Problem requirements: Below are records; state how many of their lines hold the word "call", and give only the figure.

▽

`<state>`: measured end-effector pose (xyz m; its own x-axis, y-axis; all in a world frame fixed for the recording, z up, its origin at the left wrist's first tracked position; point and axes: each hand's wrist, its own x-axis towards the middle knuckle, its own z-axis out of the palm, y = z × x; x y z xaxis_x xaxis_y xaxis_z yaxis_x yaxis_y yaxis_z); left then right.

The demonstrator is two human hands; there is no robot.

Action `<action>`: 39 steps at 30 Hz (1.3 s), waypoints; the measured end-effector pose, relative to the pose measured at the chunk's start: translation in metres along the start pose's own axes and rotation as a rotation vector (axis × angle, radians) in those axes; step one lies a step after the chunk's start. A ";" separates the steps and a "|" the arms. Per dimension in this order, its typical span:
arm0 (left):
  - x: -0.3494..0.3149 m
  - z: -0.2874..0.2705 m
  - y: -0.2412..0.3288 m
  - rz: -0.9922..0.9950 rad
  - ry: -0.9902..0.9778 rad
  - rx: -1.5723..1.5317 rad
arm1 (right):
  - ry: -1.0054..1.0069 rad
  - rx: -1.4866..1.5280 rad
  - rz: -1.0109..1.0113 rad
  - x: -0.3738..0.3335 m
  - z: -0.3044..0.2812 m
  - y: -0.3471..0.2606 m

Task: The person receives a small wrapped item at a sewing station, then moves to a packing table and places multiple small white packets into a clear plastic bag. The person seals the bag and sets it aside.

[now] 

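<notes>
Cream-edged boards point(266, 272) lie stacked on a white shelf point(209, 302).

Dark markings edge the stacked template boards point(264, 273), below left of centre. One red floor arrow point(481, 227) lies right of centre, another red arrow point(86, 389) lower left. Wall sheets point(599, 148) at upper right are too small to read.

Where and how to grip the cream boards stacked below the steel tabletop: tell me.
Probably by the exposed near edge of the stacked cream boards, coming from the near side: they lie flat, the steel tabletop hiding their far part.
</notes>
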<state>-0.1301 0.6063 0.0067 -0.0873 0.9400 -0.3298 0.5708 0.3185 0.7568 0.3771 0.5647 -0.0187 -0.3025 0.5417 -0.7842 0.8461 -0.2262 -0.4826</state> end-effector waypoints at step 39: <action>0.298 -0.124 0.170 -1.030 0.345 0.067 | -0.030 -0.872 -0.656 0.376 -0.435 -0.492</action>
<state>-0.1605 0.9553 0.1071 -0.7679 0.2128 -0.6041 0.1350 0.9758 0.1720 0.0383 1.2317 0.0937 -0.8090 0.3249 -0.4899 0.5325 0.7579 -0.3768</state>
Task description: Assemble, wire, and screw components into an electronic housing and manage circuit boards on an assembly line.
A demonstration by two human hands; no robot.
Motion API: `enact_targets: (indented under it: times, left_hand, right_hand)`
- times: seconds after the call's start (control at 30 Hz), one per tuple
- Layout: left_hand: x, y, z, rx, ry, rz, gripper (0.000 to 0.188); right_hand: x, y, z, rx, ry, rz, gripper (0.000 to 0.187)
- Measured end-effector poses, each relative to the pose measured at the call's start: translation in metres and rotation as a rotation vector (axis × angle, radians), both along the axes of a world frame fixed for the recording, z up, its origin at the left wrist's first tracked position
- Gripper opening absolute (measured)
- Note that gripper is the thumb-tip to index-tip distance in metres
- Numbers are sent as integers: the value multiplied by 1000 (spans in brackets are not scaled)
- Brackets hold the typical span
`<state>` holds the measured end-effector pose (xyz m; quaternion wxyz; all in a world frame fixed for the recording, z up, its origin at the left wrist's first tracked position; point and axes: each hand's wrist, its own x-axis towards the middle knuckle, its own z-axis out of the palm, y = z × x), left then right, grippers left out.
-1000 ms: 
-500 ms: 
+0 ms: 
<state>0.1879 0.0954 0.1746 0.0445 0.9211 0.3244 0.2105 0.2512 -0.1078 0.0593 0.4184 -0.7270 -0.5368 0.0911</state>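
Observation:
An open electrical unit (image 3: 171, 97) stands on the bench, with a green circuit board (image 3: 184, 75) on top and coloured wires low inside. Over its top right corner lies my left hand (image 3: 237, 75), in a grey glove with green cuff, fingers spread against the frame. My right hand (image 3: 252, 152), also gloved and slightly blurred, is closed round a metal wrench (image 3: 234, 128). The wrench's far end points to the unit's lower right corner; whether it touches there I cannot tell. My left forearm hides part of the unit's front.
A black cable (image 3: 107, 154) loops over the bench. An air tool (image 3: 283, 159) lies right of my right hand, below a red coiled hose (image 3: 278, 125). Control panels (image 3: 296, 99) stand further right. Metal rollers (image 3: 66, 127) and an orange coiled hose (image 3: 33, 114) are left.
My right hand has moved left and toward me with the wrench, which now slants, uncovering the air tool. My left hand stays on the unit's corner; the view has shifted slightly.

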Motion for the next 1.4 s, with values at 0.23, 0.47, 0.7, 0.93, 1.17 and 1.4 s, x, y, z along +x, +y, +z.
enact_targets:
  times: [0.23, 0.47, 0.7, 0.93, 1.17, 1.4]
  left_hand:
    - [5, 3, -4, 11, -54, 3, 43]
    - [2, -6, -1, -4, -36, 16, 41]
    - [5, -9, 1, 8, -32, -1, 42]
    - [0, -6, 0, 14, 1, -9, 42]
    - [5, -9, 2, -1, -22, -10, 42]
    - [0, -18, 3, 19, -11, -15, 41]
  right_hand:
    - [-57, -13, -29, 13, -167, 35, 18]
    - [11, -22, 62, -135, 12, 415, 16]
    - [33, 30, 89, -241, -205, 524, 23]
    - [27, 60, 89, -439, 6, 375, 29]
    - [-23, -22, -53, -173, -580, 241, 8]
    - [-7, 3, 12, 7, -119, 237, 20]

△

Output of the task: 2